The central theme of a media-saturated society are present and central in Diary of the Dead. One man's ham-fisted is another man's up-front & honest. Fellow filmmakers amongst the audience should especially find depth in the subject matter, I know I did. The constant, swirling media circus is a beast of both good and evil. Some use their cameras and the internet for sick kicks (e.g. the rednecks), and some use it to provide the truth (our protagonists) as the government attempt to hide it from the people.
The gore - oh the gore - while the frequency is much lower than Land of the Dead, the "ho-ho-ho-YES!" factor (as I like to call it) is nothing but strong. Each major gore scene is a memorable one (and at times immensely entertaining for the genre fans).
It bounds along at a fair pace, you neither feel cheated nor over-fed with the running time, and once you get used to Romero's change of pace (it took me a good 15 or 20 minutes to get settled) it's all solid stuff.

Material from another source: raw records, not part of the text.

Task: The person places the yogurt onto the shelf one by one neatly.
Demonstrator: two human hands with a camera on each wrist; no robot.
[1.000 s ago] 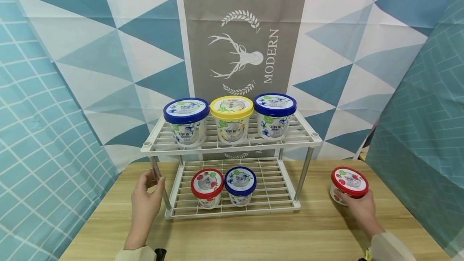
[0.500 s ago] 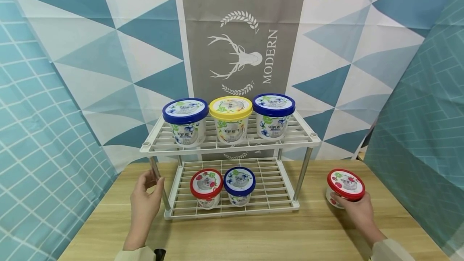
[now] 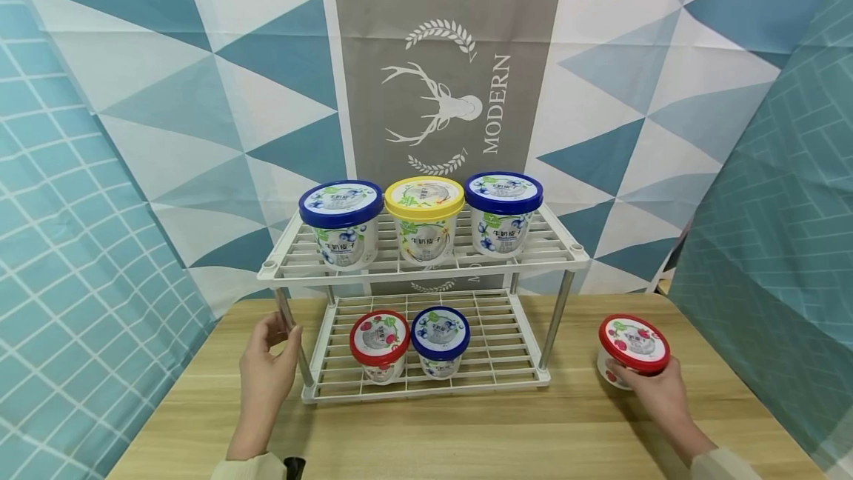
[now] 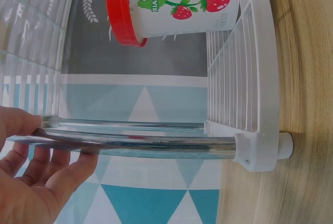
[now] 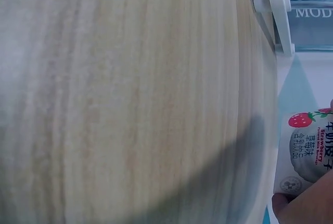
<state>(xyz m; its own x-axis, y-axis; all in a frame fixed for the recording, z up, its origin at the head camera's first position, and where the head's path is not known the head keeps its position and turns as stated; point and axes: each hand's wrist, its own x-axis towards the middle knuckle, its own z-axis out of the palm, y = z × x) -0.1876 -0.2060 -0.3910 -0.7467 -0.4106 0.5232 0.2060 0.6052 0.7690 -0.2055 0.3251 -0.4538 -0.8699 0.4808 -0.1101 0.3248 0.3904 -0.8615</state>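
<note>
My left hand [image 3: 266, 376] grips the front left metal post [image 4: 156, 146] of a white two-tier rack [image 3: 426, 395]. The left wrist view has the thumb on one side of that post and the fingers on the other. Right of the rack, my right hand [image 3: 661, 395] holds a strawberry milk tub [image 3: 633, 343] with a red lid, its print also showing in the right wrist view on the tub's side [image 5: 307, 153]. Whether this tub's base touches the table I cannot tell. Part of its near side is hidden by the fingers.
On the upper tier stand two blue-lidded tubs [image 3: 341, 224] [image 3: 503, 217] with a yellow-lidded tub [image 3: 425, 221] between them. The lower tier holds a red-lidded tub [image 3: 380, 347] beside a smaller-looking blue-lidded tub [image 3: 440, 343]. Patterned cloth [image 3: 266, 58] hangs behind the wooden table [image 3: 426, 443].
Over the last second my right hand has shifted the red-lidded tub slightly left and toward me. My left hand stays on the post, and the rack has not moved.
</note>
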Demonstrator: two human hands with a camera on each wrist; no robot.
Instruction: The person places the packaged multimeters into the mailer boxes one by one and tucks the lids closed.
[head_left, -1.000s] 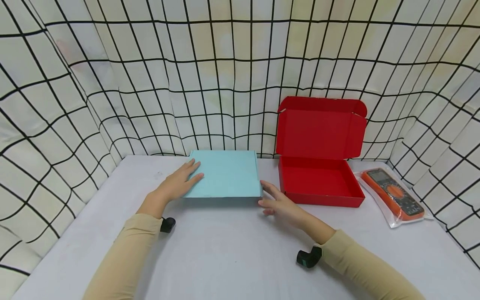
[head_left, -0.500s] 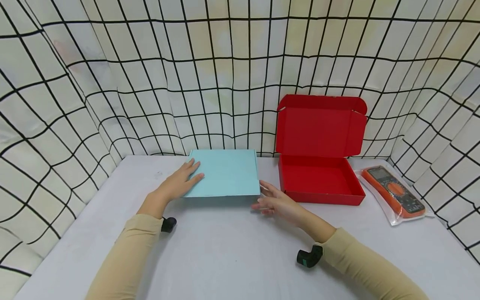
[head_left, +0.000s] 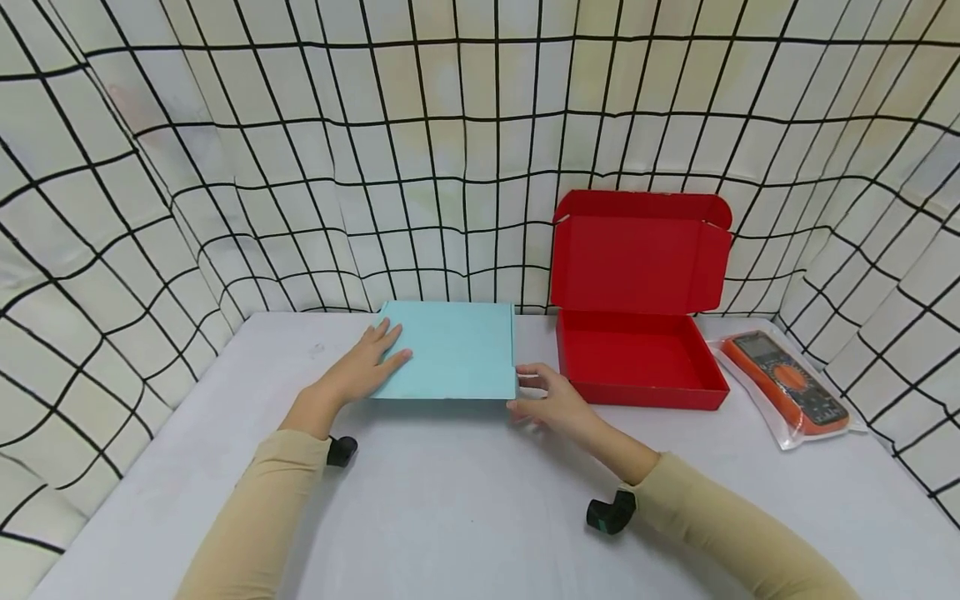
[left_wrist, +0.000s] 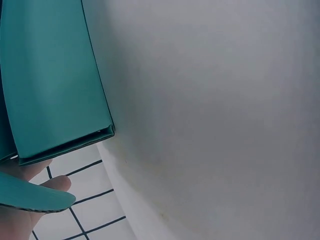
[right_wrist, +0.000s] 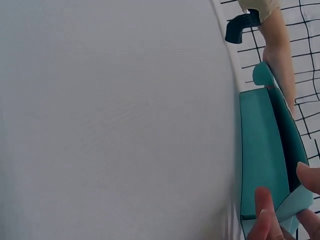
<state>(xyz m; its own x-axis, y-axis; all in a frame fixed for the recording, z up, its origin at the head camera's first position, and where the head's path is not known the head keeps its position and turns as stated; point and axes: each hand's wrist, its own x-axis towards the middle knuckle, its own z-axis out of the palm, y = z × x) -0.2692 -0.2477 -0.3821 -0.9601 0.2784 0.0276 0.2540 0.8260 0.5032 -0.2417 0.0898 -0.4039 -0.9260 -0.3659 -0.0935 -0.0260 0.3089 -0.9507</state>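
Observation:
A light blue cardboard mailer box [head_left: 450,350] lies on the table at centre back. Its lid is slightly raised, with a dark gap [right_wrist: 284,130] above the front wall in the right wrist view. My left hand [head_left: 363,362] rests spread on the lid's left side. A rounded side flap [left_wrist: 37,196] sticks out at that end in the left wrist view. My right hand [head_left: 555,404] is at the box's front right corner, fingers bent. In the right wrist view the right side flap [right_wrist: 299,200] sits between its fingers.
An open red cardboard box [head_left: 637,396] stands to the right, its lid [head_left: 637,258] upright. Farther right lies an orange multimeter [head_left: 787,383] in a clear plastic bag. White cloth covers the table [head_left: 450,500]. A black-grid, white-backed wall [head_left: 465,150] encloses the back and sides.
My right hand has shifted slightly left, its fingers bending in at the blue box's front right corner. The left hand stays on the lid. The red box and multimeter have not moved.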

It's low budget, we all knew that from the start, and while Romero and Co are clearly having a great laugh being fast, free and loose, the acting can at times show it's indie credentials. Some moments are better than others, would be a fair description. While some characters can appear wooden, or perhaps just wet behind the ears (in terms of acting experience), others keep you drawn into the movie at hand.
As a filmmaker myself, I did notice several moments where the 'first person perspective' mode was broken. Usually moments in editing, such as a scene being cut together from apparently one camera, but if it had been for real it would have been two cameras. It's hard to explain to the uninitiated, but as one of those 'on the inside' you do spy several such moments that break the FPS framework. However, the FPS aesthetic is an incredibly hard gimmick to pull off successfully - fortunately Romero handles it well enough to keep you wrapped up in proceedings.
There are certain elements that feel a tad forced (e.g. the narrator explaining the use of (non-diagetic) music to scare the viewer), and there are times when certain characters do stupid things ... or a scene might feel somewhat forced (the, admittedly quite entertaining, woodland chase sequence near the end being one example that doesn't quite sit comfortably within the film).
A solid effort from Romero. It's nothing exceptionally new - Blair Witch stole the FPS thunder years ago, after all - but it is interesting to see GAR take something 'old' - his zombies - and inject them into something new to him - the FPS aesthetic.
Despite some rough edges (certain characters or scenes throughout), it provides the viewer with quality entertainment. Horror with a brain - something which is sorely lacking in today's world of:
A) Slaughter movies such as Hostel or SAW IV, which go for the gut but not for the brain.
B) Action-Horror movies such as the Dawn remake, which often mash the two opposing genres together clumsily with, again, no consideration for higher thought than "that exploded, cool".
A must-see for Romero fans, without a doubt. Land Haters are more likely to 'do a 180 opinion' than Land Lovers perhaps. A solid effort, and a fair 3.5/5 score (with a 0.5 either way if you want to be particularly fussy or fawning).